Over time, the grilled steak became a common household meal in Texas, up through the sixties. In 1969, Sonny Falcon, an Austin, Texas meat market manager, opened the first commercial fajita concession stand at a rural Dies Y Seis celebration in the town of Kyle. At the same time, fajitas made their debut on the menu at the Round-Up Restaurant in Pharr, Texas. Notwithstanding similar dishes served across the border in Mexican cattle towns for decades, the fajita had taken hold on the U.S. psyche. In the seventies, this meal took a step forward and started showing up on restaurant menus throughout the Lone Star State.

In 1982, the fajita took an even greater step. Chef George Weidmann, when opening the new Hyatt Regency in Austin, picked up on the dish and added a sizzle platter to the mix.

The sad part of this process is that as the dish evolved, it moved further away from its roots. Seldom do restaurants use the original skirt steak, opting instead for the more manageable and innocuous sirloin, as well as adding chicken and other meats to the mix.

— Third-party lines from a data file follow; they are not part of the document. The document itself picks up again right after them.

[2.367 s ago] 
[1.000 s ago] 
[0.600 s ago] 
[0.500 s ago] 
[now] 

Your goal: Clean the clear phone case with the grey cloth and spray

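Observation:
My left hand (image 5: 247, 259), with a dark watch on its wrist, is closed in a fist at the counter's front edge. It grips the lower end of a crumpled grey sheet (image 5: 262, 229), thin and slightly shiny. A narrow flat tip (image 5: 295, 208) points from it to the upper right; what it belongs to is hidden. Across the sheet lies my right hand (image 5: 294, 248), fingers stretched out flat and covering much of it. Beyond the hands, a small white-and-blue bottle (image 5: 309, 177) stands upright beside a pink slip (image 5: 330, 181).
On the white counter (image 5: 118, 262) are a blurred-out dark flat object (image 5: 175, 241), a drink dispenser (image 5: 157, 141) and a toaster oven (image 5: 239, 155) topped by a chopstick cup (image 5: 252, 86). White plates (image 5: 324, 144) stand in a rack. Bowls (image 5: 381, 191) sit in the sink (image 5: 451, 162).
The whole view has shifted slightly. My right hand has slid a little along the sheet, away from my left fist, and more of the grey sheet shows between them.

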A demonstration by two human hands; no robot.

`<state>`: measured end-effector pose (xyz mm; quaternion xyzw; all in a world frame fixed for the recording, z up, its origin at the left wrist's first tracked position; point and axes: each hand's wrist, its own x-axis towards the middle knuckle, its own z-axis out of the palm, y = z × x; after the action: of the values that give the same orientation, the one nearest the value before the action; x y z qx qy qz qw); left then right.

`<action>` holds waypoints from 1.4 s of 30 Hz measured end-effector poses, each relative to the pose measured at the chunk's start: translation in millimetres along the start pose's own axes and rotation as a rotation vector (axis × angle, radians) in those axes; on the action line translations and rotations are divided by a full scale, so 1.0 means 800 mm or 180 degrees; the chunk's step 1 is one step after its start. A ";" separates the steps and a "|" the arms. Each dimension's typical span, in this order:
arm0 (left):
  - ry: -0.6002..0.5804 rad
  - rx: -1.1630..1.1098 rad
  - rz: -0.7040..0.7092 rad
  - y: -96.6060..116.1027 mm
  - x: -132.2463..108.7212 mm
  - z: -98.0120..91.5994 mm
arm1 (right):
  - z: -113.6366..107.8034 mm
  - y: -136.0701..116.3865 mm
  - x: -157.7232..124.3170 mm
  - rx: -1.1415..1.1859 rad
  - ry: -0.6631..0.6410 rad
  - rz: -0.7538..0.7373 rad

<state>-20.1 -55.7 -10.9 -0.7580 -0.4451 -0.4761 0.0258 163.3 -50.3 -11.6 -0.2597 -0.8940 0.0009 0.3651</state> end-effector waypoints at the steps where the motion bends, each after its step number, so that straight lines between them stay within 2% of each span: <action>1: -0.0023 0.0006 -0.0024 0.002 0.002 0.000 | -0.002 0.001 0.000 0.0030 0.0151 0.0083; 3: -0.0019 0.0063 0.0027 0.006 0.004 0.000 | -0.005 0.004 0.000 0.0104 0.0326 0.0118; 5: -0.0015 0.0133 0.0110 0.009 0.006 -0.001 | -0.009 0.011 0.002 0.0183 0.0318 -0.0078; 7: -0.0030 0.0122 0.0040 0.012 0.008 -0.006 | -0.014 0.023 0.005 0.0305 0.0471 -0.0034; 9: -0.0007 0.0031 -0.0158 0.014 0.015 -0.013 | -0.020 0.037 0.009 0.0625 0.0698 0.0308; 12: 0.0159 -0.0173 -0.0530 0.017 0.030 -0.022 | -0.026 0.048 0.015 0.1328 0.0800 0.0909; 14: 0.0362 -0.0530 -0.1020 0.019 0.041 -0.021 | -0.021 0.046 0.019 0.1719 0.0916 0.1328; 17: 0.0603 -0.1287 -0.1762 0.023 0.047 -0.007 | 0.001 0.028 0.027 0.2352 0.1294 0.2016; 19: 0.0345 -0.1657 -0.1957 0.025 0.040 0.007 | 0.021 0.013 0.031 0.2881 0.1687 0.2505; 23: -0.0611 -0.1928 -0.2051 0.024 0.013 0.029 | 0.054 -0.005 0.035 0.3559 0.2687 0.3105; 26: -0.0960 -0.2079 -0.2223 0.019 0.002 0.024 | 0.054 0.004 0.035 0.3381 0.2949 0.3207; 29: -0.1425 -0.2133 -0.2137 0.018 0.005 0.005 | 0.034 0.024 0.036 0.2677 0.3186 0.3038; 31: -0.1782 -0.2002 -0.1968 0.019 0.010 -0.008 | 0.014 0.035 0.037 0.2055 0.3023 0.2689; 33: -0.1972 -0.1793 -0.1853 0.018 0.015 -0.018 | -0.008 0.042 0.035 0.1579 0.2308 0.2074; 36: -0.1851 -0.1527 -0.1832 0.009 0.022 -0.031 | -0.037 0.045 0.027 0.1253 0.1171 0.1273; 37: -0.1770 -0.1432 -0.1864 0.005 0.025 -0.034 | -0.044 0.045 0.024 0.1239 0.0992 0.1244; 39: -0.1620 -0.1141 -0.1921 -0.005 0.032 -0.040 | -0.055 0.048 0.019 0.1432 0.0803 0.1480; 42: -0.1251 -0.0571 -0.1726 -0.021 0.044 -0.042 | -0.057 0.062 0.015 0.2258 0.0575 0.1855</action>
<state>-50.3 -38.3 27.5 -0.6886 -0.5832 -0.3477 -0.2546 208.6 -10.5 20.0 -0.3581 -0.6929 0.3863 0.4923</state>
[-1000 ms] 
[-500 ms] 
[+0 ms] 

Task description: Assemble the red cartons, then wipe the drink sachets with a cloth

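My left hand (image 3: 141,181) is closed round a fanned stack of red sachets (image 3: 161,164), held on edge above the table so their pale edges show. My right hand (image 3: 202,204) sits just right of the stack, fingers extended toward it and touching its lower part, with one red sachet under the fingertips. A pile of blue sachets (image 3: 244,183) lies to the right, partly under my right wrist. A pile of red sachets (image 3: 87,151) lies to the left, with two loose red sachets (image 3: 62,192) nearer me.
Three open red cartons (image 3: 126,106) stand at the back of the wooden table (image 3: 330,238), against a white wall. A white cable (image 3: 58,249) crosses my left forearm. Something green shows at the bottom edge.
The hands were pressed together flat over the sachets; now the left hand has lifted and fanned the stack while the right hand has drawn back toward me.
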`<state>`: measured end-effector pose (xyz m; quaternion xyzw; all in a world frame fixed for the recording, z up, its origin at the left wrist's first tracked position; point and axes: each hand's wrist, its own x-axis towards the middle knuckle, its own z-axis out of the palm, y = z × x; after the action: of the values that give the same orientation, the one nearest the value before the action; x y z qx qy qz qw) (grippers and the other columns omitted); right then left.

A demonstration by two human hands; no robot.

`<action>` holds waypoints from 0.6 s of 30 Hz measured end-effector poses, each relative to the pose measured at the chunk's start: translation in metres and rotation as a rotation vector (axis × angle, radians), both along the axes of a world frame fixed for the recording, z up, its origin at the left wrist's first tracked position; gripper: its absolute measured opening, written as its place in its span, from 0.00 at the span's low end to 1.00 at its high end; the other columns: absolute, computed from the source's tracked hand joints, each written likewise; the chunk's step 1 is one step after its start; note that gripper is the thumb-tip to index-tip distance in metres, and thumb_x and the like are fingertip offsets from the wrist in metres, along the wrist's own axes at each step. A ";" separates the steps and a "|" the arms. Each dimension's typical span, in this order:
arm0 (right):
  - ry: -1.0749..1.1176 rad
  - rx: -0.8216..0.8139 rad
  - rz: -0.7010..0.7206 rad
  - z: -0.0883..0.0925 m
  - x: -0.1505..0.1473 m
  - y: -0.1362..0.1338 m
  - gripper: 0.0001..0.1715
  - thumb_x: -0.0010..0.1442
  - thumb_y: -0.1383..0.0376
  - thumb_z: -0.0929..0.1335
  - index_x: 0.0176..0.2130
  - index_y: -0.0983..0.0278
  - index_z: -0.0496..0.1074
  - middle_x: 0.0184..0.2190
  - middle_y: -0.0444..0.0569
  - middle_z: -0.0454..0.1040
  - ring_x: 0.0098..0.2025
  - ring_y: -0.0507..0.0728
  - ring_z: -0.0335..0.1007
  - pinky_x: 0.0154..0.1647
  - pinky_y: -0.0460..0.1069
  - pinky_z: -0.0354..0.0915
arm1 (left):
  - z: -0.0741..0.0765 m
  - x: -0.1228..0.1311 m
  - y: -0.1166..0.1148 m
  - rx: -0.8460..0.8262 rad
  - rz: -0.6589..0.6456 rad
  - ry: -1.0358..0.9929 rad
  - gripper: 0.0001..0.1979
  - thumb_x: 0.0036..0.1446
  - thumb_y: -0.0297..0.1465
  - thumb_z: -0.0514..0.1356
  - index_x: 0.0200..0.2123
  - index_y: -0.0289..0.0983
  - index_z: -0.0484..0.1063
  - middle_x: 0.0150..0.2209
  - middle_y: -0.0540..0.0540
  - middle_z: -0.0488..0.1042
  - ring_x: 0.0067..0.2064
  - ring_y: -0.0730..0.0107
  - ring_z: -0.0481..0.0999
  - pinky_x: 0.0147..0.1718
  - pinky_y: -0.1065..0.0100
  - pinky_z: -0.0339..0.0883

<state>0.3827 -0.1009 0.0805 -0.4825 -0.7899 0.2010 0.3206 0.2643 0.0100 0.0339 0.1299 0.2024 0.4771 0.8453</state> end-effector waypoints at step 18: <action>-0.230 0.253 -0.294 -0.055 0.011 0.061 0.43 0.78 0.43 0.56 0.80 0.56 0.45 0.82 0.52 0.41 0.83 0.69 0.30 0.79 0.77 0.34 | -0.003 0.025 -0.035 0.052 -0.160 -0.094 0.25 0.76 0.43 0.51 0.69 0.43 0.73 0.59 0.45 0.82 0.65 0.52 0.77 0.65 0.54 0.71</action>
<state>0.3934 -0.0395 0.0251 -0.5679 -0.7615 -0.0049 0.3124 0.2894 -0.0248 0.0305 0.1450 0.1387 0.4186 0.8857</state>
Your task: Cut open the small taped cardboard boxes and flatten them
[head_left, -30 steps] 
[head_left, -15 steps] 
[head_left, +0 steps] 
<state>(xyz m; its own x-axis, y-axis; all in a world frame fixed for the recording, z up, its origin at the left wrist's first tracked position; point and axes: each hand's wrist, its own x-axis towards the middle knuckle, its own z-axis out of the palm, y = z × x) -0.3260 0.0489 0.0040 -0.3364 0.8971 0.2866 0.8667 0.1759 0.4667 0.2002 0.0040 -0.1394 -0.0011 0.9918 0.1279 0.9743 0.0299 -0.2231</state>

And the dish has evolved into an American melting-pot classic, with flavors that seldom evoke the flavors of Mexico.

Or Ireland.


That Kind of Girl said...

Dude, this post just jacked my hunger level from a manageable 6 to an extraordinary 9.5 -- why are there so many hours left 'til lunchtime?!

Bev said...

Yes, that is a very odd addition to the menu! One of these is not like the other....

Fajitas are almost as out of place as the random girl pic on this post. I'm seeing more and more Mjenks-style imagery popping up on the CDS... I'm sure he's flattered, and I'm not complainin' cuz I do lika de boobies.

Elliott said...

Bev, that's just a Guinness ad...not sure what you're talking about.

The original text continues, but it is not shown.